Je vous invite  à visiter ce site qui collecte des contributions stimulantes.

http://www.planete-plus-intelligente.lemonde.fr/organisations/pourquoi-la-mobilite-fait-voler-en-eclats-les-codes-habituels-du-travail_a-12-695.html

lundi 16 mai 2011 14:39

Les communications numériques omniprésentes bouleversent l'équilibre des relations au travail. Nous sommes entrés dans l'ère des rendements linéaires : plus on produit, plus il y a à produire. Tablettes et smartphones sont les outils de cette insatiable activité.

 
Crédit : Fotolia

Il n'y a pas si longtemps, à travers l'agriculture et l'artisanat, vie professionnelle et vie sociale étaient inextricablement liées, le temps et l'espace de vie et de travail se confondant. C'est la manufacture qui a « inventé » le temps de travail, c'est l'usine qui a conduit à réglementer la durée du travail et inventé les congés payés, innovations qui ont moins d'un siècle.
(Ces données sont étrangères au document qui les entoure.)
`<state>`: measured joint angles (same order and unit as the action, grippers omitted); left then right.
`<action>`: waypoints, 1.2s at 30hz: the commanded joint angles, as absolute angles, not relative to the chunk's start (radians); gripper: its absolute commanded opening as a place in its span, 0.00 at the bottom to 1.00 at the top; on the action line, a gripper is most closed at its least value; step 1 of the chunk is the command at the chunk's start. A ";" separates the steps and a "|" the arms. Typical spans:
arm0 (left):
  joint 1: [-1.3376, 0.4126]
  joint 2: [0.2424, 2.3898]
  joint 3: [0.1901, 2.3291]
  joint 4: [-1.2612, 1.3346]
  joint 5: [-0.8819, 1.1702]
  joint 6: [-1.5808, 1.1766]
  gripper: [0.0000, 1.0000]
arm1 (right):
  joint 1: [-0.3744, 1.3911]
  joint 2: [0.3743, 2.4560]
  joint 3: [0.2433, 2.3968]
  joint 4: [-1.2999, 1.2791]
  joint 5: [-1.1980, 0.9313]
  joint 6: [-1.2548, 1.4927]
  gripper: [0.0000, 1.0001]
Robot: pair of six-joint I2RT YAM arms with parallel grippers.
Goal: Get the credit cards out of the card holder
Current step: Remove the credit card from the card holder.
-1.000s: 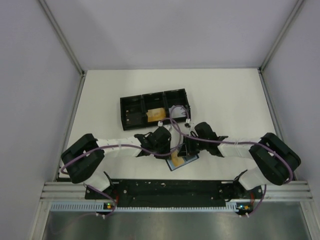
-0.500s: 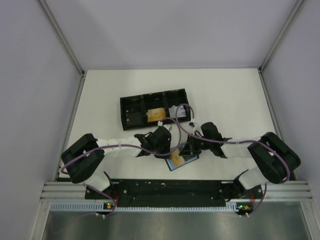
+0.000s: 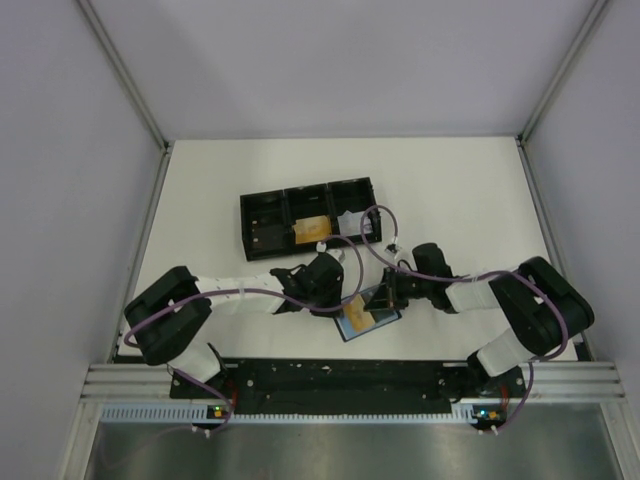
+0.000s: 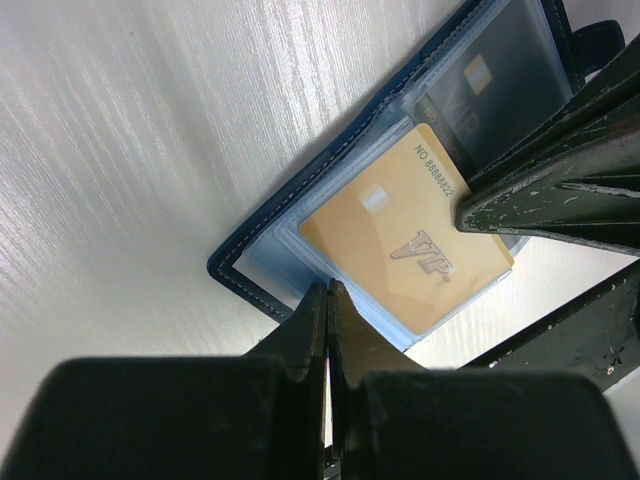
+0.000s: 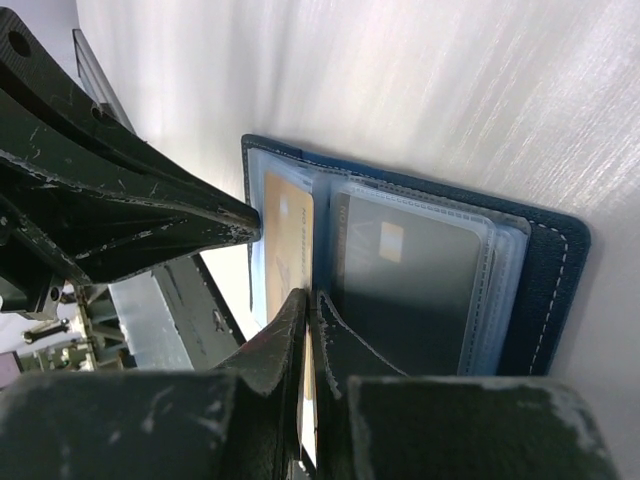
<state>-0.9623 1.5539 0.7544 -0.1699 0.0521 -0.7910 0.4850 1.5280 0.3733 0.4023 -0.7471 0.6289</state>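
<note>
L claw (image 4: 326, 290): fingers pressed together, clamped on the clear sleeve edge at a corner of the holder (image 4: 240, 265). L arm lies low, reaching rightward from its base to mid-counter (image 3: 450, 190). R claw (image 5: 311, 298): fingers all but touching, thin slit btwn them, tips at the fold btwn sleeves; what they nip cannot be told. R arm reaches leftward, elbow folded by the near right edge. Claws meet tip to tip over the holder, which lies open on the counter near the front edge. Orange card (image 4: 400, 250) sits in a sleeve, R finger at its corner. Grey card (image 5: 415, 290) in adjacent sleeve. 2nd orange card (image 3: 312, 228) lies in middle compartment of tray (image 3: 246, 228), well behind.
</note>
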 commanded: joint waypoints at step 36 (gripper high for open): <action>-0.971 1.635 0.790 -0.163 0.101 -0.792 0.01 | 0.492 1.589 0.403 0.468 -0.772 0.657 0.15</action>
Est-ce que le smartphone et la tablette vont remettre en cause ce modèle de dissociation de la vie au travail et de la vie privée ? Tout se passe en effet comme si les symboles de la modernité communicante, du triomphe du numérique dans notre société du savoir devenaient de redoutables vecteurs de radicalisation de la relation au travail.  
 
Même si le smartphone s'est vraiment démocratisé en 2007 avec l'iPhone (rappelons toutefois que le Blackberry a été lancé dès 2001), et la tablette en 2010, ces deux objets sont vite passés de la logique statutaire qu'en confère la possession par les cadres dirigeants, à une logique utilitaire répandue dans tous les niveaux de la société et tous les cas d'usage.  
 
POUR LES SALARIES, LA LUMIERE NE S'EST JAMAIS ETEINTE
 
A travers ces outils, ce début de XXIe siècle remet en cause les deux paramètres réglant le travail : que produit-on ? quel temps faut-il pour le produire ? Dans le monde classique de la production matérielle, le taylorisme industriel avait donné un cadre précis à cette question en développant une dynamique puissante de recherche de productivité du travail : augmenter le volume des unités produites par unité de temps. Une des réponses a été la mécanisation, puis l'automatisation des tâches en confiant aux machines le soin d'exécuter sans défaillance les gestes les plus répétitifs. L'informatisation a emprunté un chemin identique en identifiant des tâches élémentaires exécutées à l'aide de programmes permettant d'accroître la productivité de façon mesurable.  
 
L'ère du numérique dans laquelle nous sommes entrés depuis les débuts du web - il y a maintenant plus de quinze ans - bouleverse ce modèle de production. Donc les mesures de productivité. Nous sommes entrés dans une logique de rendements linéaires. Plus on produit, plus il y a à produire. Les tâches ne sont jamais épuisées. Pour les métiers modernes de l'entreprise (conception, coordination, commercialisation, communication), la lumière ne s'éteint jamais... La mondialisation numérique s'affranchit des fuseaux horaires et des distances, du jour et de la nuit. L'immensité du potentiel du web conduit à n'en jamais toucher les limites. Nous sommes entrés dans un monde infini de « manipulations de symboles » selon la formule du chercheur et homme politique américain Robert Reich.  
 
QUAND ETRE DEBORDE DEVIENT LE QUOTIDIEN
 
Il est évident que le cadre formel du travail tel que défini par la loi vole en éclat dans les métiers qui gèrent de l'information numérique. Pourquoi s'arrêter de produire quand on a quitté formellement l'enceinte de l'entreprise car clients, fournisseurs et collaborateurs continuent à exister au-delà. Avec tablettes et smartphones, cette insatiable activité a trouvé son outil de production. Toujours présent, toujours connecté, toujours joignable, toujours réactif, le collaborateur du XXIe siècle ne mesure pas son temps, infiniment dilatable en dehors des limites physiques du lieu et du temps de travail.  
 
Comme la production est volatile, le temps qui y est consacré tend vers l'infini. Etre débordé n'est plus le signe d'un manque d'organisation, mais le statut normal du manipulateur de symboles. Néanmoins cette situation, si elle peut susciter une addiction euphorique chez certains, n'est que la forme adulte de l'addiction aux jeux et à Facebook que dénoncent ces mêmes adultes chez leurs enfants. Rien ne ressemble plus à une bande d'ados pianoteurs qu'un comité de direction dont chaque membre est retranché derrière son BlackBerry, plus ou moins ostensiblement selon le grade.  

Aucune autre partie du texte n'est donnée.